• What is needed: If a line of the data below holds the word "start", list it.

· · ·

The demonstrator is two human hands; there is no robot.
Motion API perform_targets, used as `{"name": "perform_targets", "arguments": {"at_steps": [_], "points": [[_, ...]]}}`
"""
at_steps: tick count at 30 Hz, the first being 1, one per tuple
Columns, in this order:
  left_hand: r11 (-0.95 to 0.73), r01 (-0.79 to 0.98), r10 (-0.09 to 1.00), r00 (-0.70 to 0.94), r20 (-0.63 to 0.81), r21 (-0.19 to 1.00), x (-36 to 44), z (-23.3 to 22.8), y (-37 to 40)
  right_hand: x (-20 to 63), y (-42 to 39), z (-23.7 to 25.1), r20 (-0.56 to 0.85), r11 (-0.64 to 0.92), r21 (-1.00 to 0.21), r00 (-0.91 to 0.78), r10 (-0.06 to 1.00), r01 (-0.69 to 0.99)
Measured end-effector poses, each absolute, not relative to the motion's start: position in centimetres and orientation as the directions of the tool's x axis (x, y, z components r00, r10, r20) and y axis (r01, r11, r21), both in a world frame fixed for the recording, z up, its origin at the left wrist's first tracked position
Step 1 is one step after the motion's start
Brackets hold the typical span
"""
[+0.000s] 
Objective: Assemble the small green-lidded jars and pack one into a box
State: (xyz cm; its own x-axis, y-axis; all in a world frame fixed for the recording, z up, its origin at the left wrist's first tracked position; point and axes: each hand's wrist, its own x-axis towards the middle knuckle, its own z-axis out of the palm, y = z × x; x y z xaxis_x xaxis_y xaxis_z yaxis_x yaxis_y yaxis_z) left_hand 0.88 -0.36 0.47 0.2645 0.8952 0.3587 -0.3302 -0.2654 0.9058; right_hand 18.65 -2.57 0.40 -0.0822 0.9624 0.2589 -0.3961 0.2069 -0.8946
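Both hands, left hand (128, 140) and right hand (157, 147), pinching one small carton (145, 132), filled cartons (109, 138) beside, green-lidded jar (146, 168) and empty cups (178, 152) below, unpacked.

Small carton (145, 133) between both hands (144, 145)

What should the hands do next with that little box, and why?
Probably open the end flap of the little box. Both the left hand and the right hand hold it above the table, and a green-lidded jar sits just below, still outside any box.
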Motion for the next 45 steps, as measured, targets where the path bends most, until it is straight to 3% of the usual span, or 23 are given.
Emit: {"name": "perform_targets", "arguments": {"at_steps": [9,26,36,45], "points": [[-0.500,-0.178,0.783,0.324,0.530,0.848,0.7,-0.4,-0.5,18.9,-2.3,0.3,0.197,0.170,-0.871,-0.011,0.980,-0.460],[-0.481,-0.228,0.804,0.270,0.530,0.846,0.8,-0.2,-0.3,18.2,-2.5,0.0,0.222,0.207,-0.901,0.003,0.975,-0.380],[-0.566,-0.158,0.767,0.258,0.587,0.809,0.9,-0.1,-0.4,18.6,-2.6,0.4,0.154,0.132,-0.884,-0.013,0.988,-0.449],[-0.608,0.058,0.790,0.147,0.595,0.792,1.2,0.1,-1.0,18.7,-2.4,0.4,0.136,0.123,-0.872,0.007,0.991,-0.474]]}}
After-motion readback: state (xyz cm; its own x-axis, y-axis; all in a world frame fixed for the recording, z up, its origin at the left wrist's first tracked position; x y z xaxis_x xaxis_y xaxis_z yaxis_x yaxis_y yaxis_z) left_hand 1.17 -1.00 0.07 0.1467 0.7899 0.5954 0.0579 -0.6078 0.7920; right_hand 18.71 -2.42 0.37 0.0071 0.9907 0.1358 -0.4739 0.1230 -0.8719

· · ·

• Exercise result:
Measured end-effector poses, each absolute, not relative to the motion's start: position in centimetres and orientation as the directions of the tool's x axis (x, y, z components r00, r10, r20) and y axis (r01, r11, r21), both in a world frame fixed for the recording, z up, its origin at the left wrist's first tracked position
Step 1 is one step after the motion's start

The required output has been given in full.